- **Data shown**:
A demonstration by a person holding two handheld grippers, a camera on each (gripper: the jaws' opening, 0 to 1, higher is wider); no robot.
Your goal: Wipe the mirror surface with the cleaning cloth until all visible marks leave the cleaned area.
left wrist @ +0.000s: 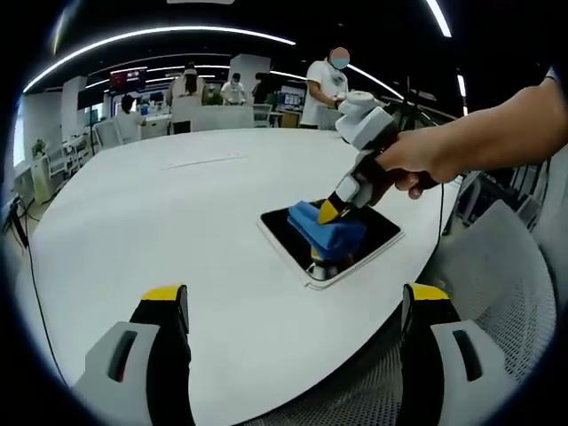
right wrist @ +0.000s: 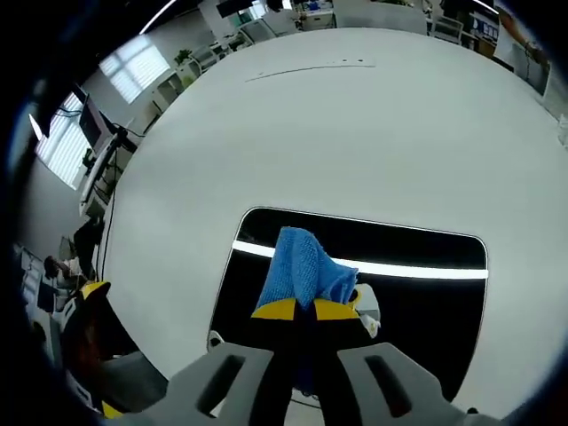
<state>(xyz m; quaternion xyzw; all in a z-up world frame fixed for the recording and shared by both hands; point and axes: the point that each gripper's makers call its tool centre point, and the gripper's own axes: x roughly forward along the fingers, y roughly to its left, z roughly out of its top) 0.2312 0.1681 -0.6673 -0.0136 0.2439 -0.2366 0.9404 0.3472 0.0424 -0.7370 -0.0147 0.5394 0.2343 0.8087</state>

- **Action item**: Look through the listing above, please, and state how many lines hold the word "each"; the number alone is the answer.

- **Answer box**: 2